Goal of the exercise: Leave out the pictures and retype all the entries below exactly.

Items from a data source

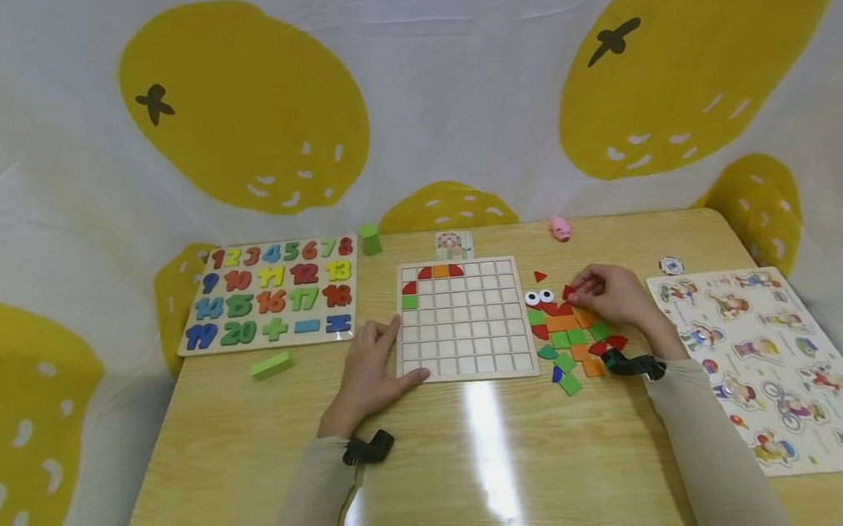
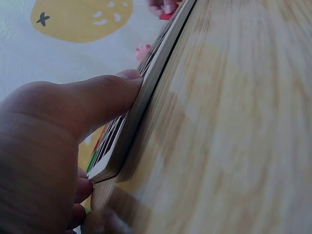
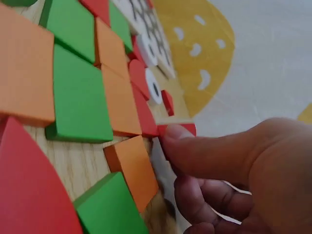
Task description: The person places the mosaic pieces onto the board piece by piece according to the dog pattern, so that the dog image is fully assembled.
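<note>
A wooden grid board (image 1: 469, 320) lies in the middle of the table. Along its upper left sit red quarter-round pieces, an orange square and a green square (image 1: 410, 301). My left hand (image 1: 370, 368) holds the board's near left corner, thumb (image 2: 109, 95) on the front edge and fingers at the left side. To the right of the board, my right hand (image 1: 608, 295) pinches a red piece (image 3: 187, 127) between thumb and fingers, low over a cluster of loose pieces; its full shape is hidden. That cluster has orange, green and red pieces and two round eye pieces (image 1: 546, 295).
Behind the board lies a picture card (image 1: 453, 245). A number puzzle (image 1: 270, 295) is at the left, with green blocks (image 1: 271, 365) nearby. A picture puzzle (image 1: 785, 373) lies at the right, near a round chip (image 1: 670, 265). A pink pig figure (image 1: 560, 229) stands at the back.
</note>
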Action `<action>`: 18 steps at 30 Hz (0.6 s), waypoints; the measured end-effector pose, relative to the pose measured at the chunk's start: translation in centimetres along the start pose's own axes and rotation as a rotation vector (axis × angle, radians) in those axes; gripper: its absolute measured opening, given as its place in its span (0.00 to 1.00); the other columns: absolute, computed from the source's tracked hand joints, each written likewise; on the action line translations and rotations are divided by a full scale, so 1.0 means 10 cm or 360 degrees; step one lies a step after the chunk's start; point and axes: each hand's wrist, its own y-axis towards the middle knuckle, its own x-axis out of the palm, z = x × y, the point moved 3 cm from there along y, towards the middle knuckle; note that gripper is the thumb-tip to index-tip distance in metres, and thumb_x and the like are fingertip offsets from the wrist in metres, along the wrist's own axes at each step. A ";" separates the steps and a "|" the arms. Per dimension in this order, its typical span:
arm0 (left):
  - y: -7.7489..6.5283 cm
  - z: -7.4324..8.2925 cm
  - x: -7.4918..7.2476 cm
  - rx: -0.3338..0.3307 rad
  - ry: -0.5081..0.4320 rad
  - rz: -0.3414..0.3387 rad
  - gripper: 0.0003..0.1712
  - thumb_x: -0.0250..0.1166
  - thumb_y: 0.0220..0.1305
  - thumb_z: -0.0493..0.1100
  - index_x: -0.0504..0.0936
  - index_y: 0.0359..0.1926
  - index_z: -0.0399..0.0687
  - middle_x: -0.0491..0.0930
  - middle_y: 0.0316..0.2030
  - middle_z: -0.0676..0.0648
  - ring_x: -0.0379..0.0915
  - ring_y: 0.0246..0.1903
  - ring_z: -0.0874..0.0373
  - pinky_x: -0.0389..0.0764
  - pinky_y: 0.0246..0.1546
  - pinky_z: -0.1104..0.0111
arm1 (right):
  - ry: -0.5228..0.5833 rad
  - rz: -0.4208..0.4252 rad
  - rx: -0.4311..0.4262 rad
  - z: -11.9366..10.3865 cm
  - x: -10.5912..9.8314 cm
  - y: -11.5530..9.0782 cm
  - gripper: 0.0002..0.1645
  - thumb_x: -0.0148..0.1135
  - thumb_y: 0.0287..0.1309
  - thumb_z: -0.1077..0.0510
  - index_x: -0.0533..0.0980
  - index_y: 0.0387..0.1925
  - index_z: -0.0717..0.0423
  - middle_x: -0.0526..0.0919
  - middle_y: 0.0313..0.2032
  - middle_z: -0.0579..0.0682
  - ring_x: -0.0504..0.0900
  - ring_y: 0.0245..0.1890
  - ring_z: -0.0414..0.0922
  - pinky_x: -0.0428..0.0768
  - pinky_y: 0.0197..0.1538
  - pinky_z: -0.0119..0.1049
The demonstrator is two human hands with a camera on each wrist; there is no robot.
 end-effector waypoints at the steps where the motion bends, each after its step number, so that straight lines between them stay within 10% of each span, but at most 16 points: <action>1: 0.00 0.00 0.00 0.0005 0.0001 0.0000 0.61 0.67 0.48 0.76 0.58 0.76 0.52 0.63 0.46 0.51 0.56 0.44 0.57 0.61 0.42 0.65 | 0.0049 0.0008 -0.0004 0.00 0.00 0.00 0.17 0.65 0.64 0.51 0.77 0.50 0.55 0.82 0.37 0.55 0.79 0.34 0.48 0.76 0.37 0.35; 11: 0.02 -0.01 -0.02 0.0057 0.0068 0.0021 0.61 0.66 0.49 0.76 0.59 0.76 0.50 0.66 0.48 0.49 0.57 0.44 0.57 0.60 0.43 0.65 | 0.0718 0.0081 -0.0181 -0.65 0.34 0.08 0.20 0.67 0.62 0.56 0.77 0.52 0.61 0.85 0.40 0.61 0.84 0.37 0.55 0.83 0.37 0.38; 18: 0.02 -0.01 0.00 0.0066 0.0009 0.0019 0.61 0.67 0.48 0.76 0.59 0.76 0.51 0.65 0.49 0.50 0.57 0.45 0.57 0.62 0.44 0.64 | 0.0642 -0.0029 -0.0368 -1.35 1.03 0.31 0.14 0.72 0.56 0.55 0.81 0.44 0.52 0.85 0.34 0.50 0.84 0.33 0.47 0.81 0.38 0.33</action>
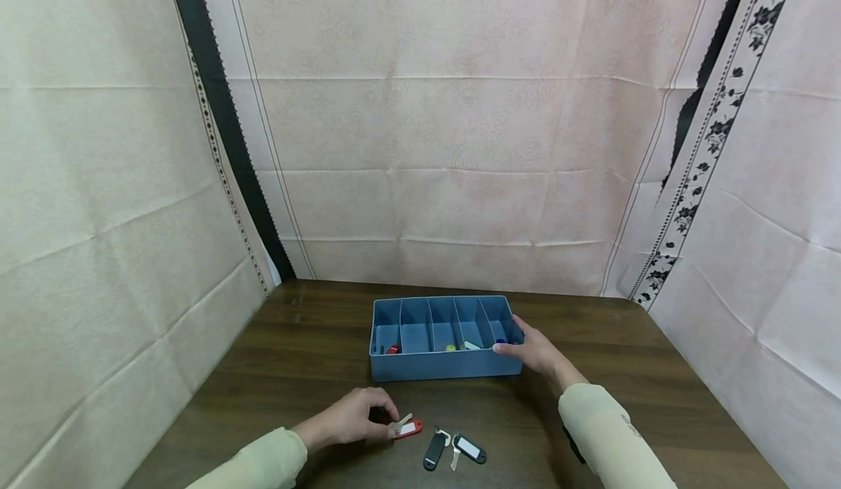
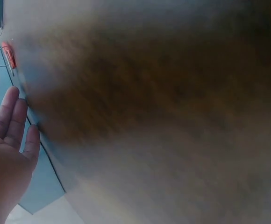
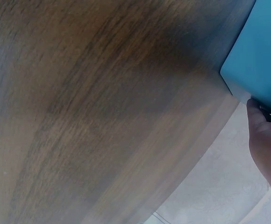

Answer to this task:
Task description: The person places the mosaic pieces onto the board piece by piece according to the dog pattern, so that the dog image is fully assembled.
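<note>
A wooden grid board (image 1: 469, 320) lies in the middle of the table. Along its upper left sit red quarter-round pieces, an orange square and a green square (image 1: 410, 301). My left hand (image 1: 370, 368) holds the board's near left corner, thumb (image 2: 109, 95) on the front edge and fingers at the left side. To the right of the board, my right hand (image 1: 608, 295) pinches a red piece (image 3: 187, 127) between thumb and fingers, low over a cluster of loose pieces; its full shape is hidden. That cluster has orange, green and red pieces and two round eye pieces (image 1: 546, 295).
Behind the board lies a picture card (image 1: 453, 245). A number puzzle (image 1: 270, 295) is at the left, with green blocks (image 1: 271, 365) nearby. A picture puzzle (image 1: 785, 373) lies at the right, near a round chip (image 1: 670, 265). A pink pig figure (image 1: 560, 229) stands at the back.
</note>
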Action `<action>`: 18 steps at 30 Hz (0.6 s), waypoints; the measured end-effector pose, relative to the pose measured at the chunk's start: translation in centimetres along the start pose's own axes and rotation as a rotation vector (axis × angle, radians) in those axes; gripper: its absolute measured opening, given as its place in its span (0.00 to 1.00); the other columns: absolute, computed from the source's tracked hand joints, each written likewise; on the action line translations and rotations are divided by a full scale, so 1.0 means 10 cm or 360 degrees; step one lies a step after the chunk's start; point and axes: each hand's wrist, its own y-axis towards the middle knuckle, its own x-axis out of the palm, z = x × y, the point moved 3 cm from there along y, towards the middle knuckle; note that gripper is the thumb-tip to index-tip distance in metres, and thumb_x and the like are fingertip offsets from the wrist in metres, along the wrist's own axes at each step. A ";" separates the steps and a "|" the arms. Per dimension in this order, its typical span:
arm0 (left):
  - y: -7.7489..6.5283 cm
  - z: -7.4324..8.2925 cm
  - x: -7.4918..7.2476 cm
  - rx: -0.3338..0.3307 rad
  - ry: -0.5081..0.4320 rad
  - rz: -0.3414..0.3387 rad
  - gripper: 0.0003..0.1712
  - thumb_x: -0.0250..0.1166
  - thumb_y: 0.0220..0.1305
  - thumb_z: -0.0493..0.1100
  - index_x: -0.0504..0.0936
  - index_y: 0.0359..0.1926
  - index_z: -0.0399..0.0687
  - middle_x: -0.0491..0.0930
  - middle_y: 0.0316..0.2030
  - middle_z: -0.0676..0.0648
  - ring_x: -0.0379..0.0915
  - ring_y: 0.0246..0.1903
  - ring_z: -0.0874..0.0373
  - pinky_x: -0.0389..0.0764
  - pinky_y: 0.0246..0.1546
  - pinky_z: -0.1104..0.0111
arm1 (right):
  - ry: -0.5228..0.5833 rad
  - rz: -0.4208..0.4252 rad
  - rx: -0.4311..0.4262 rad
  - z: -11.9366..10.3865 cm
  - x: -10.5912..9.8314 cm
  - y: -11.5530..9.0782 cm
  - gripper: 0.0002..0.1645
  - thumb_x: -0.0148..0.1135
  - thumb_y: 0.0287..0.1309
  - thumb_z: -0.1077..0.0510
  - index_x: -0.0533..0.0980
  - index_y: 0.0387..0.1925
  - index_z: -0.0717..0.0423
  - middle_x: -0.0526..0.0919
  - middle_y: 0.0313..0.2032
  - middle_z: -0.0579..0.0682
  - ring_x: -0.0504..0.0900
  - ring_y: 0.0245..0.1890
  - ring_z: -0.0414..0.0922
  - pinky_x: -0.0428..0.0768
  - pinky_y: 0.0197..0.1538
  - pinky_z: -0.0119..0.1049
The demonstrator is two human hands with a camera on each wrist; there is no robot.
 end-effector waypoints at the steps where the motion bends, each after its step number, so that straight lines between them stay within 10% of each span, but at most 16 points: <action>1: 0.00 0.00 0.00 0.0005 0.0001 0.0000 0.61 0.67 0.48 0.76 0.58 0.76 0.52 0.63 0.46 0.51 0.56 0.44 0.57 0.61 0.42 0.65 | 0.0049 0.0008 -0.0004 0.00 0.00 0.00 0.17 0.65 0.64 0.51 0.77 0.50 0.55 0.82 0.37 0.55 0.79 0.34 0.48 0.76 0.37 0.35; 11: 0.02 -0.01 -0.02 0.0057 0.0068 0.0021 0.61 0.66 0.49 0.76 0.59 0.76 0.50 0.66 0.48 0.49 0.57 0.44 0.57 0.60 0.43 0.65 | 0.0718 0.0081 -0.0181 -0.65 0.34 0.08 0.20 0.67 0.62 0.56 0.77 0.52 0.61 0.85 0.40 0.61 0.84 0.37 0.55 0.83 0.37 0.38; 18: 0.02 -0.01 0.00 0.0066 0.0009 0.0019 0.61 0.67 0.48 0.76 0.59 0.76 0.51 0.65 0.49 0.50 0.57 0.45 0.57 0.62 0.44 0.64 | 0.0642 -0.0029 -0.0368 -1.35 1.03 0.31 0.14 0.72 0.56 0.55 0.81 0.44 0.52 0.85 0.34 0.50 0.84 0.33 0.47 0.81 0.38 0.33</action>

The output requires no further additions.